Archivbild: Mit einem Wattestäbchen nimmt Wolfsberater Hermann Kück die DNA-Probe aus der Wunde eines gerissenen Schafes.

Foto: Archivfoto: Fixy

Cuxland

Jetzt steht fest: Wolf hat zwei Schafe gerissen

Von Barbara Fixy
21. April 2016 // 10:58

Die beiden Schafe von Tierhalter Friedel Kobbenbring im Reitmoor bei Neuenlande sind von einem Wolf gerissen worden. Das hat der Niedersächsische Landesbetrieb für Wasserwirtschaft, Küsten- und Naturschutz (NLWKN) jetzt mitgeteilt.

Tot im Graben gefunden

Die Kadaver waren am 4. März geborgen worden. Der Tierhalter hatte die Schafe morgens tot im Graben gefunden und den Wolfsberater Hermann Kück aus Lunestedt verständigt. Der hatte mit einem Wattestäbchen eine DNA-Probe aus der Wunde eines der beiden getöteten Mutterschafe genommen.

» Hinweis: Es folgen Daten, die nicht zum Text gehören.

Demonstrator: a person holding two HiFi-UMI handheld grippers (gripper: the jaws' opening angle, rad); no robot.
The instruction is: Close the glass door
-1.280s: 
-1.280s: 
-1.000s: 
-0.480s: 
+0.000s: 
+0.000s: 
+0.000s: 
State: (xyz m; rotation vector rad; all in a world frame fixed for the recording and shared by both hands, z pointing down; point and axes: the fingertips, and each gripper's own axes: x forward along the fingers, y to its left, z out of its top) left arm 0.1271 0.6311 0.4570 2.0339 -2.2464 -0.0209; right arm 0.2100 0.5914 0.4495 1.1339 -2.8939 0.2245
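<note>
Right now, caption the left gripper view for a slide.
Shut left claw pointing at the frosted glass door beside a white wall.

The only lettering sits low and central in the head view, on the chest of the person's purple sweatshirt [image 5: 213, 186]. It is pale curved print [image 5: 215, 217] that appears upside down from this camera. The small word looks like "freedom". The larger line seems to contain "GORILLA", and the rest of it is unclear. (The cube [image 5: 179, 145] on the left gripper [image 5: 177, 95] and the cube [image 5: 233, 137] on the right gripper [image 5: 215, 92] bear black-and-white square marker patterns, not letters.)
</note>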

Entschädigung wird nicht gezahlt

Die Untersuchung der Probe hat nun zweifelsfrei ergeben, dass ein Wolf die Tiere gerissen hatte. Eine Entschädigung erhält der Tierhalter aber nicht. Entschädigungen zahlt das Land nur noch für gerissene Tiere, wenn die Halter die Herden zum Beispiel durch Zäune schützen.